4. Capture the Hearts and Minds of Consumers. Change and digital transformation are occurring at an exponential pace. We need to review, rethink, and reimagine the consumer journey, which is increasingly a digital journey. Our R&D, marketing, sales, and operations teams must broaden their view and definition of the consumer path to purchase, which is increasingly an omni-channel journey that moves in and out of digital and physical worlds. We must ask ourselves: how we can we use digital to reach our target consumers and customers where they are today, and learn/experiment with how to reach them where they will be tomorrow? We must understand how to digitally engage with consumers in ways that are helpful but also respect their privacy and protect their personal information. These considerations need to work their way into and inform our business vision and forward-looking strategies and actions plans.
5. Prioritize and Measure. Digital transformation does not mean forgetting the axiomatic objectives of ROI, profitability, and growth. CEOs must study the external landscape and assess their companies’ digital capabilities and opportunities to prioritize specific initiatives based on returns, feasibility, and long-term strategic impact. Furthermore, digital projects must have clear, measurable impact to your customers, cost structure, and team.
6. Unlock the Value of Data. Big data and advanced analytics are the heart of digital transformation. Yet, many businesses have only scratched the surface in converting analytics insights into data-driven decisions that drive value. Build capabilities that enable business users to find and use the information they need to make the right decisions and take the right actions. Your leaders should be able to explain not only what happened but why.
7. Use Technology Wisely. Technology is a means to an end, not an end unto itself. Understand your priorities first then employ the tools you need to execute against them—not vice-versa. Today’s open source technologies do not require the same high upfront expenditures or the long implementation times of yesterday’s ERPs. Lastly, don’t make perfect the enemy of the good. You can make plenty of headway even if your current technology infrastructure is not fully modernized.
8. Address Capabilities and Culture. This point cannot be overstated: people and culture determine the success or failure of your digital transformation. Build your digital capital strategy into your plan from the start and continuously evolve it. Digital will only deliver value if you have the right people, in the right place, with the right data, tools, processes, and behaviors to change decision making and operate in new ways.
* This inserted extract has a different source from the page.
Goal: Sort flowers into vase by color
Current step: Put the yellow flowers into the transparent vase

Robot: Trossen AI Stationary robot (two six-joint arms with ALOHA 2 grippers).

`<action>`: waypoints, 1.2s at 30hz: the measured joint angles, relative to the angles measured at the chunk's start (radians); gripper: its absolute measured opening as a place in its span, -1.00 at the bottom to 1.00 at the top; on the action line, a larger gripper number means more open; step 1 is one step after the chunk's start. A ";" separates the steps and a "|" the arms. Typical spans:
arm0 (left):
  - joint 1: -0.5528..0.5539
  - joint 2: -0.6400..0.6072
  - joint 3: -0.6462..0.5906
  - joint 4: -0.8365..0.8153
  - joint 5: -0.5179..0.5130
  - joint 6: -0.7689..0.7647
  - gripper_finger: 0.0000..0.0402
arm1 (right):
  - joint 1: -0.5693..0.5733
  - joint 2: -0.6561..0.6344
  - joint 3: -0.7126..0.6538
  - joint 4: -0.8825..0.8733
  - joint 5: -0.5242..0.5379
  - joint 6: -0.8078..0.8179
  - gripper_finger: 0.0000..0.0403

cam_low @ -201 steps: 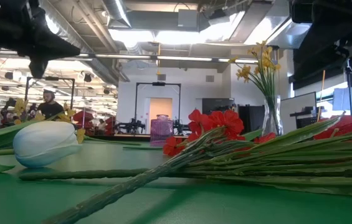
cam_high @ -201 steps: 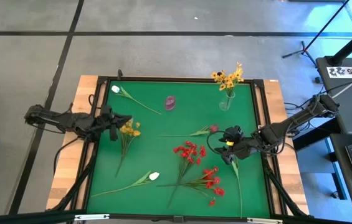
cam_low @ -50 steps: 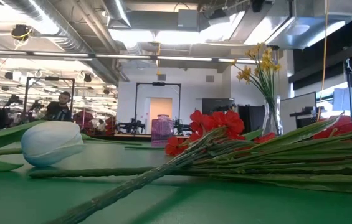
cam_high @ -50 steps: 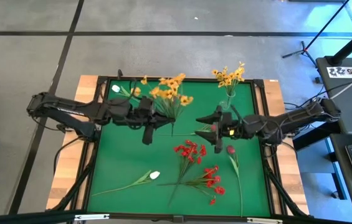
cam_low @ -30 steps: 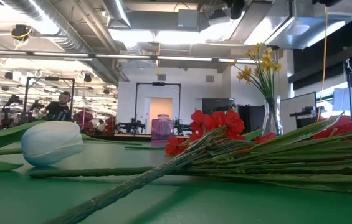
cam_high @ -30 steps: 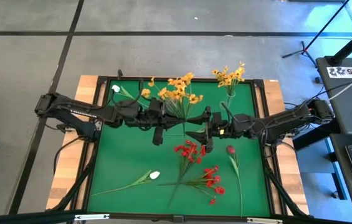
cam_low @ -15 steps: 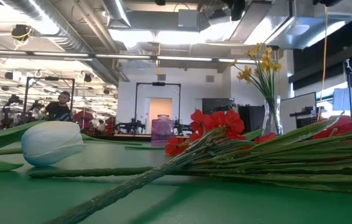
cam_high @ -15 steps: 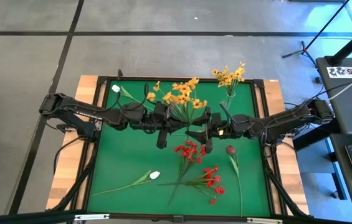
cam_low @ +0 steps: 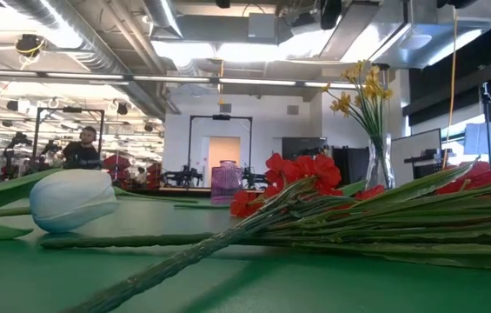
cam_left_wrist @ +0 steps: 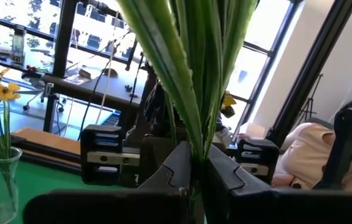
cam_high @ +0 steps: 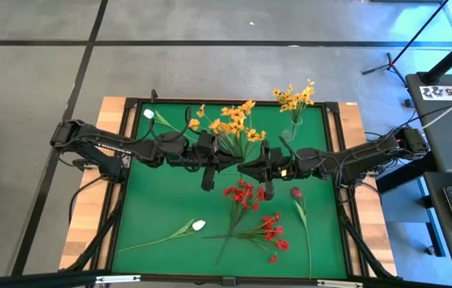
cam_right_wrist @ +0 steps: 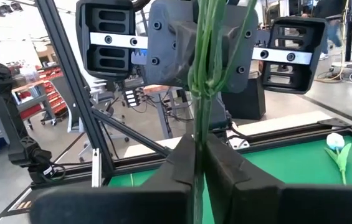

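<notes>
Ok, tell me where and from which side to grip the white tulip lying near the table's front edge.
Grip the white tulip on its bare green stem, between the blossom and the leaves, coming straight down from above. It lies flat on the green mat with open mat on both sides, so fingers set across the stem should close without crushing the bloom.

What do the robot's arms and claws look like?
Both arms are black and jointed, like skinny metal limbs. The left gripper and right gripper have blocky black bodies with slotted panels, screws and flat dark jaws. The right gripper shows a small yellow mark.
</notes>
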State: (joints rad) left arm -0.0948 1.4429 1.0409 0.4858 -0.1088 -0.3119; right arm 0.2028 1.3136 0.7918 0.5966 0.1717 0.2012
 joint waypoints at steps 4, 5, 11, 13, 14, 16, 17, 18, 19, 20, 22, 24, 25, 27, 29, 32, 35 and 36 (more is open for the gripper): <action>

Digital represents one of the CEOs biggest opportunities and challenges of our time. CEOs must build smart strategies and business plans that weave digital into the very fabric of their business models and organizations. Digital has permeated all walks of life, impacting both businesses and their current and future consumers. CEOs and their C-suite leaders cannot afford to sit back and slowly adjust to these changes. They must get out in front and lead their business towards this increasingly digital future, defining new ways to use technology to improve the lives of the consumers they serve.
Deb Henretta is Partner at G100 Companies and spearheads SSA & Company’s Digital Transformation practice.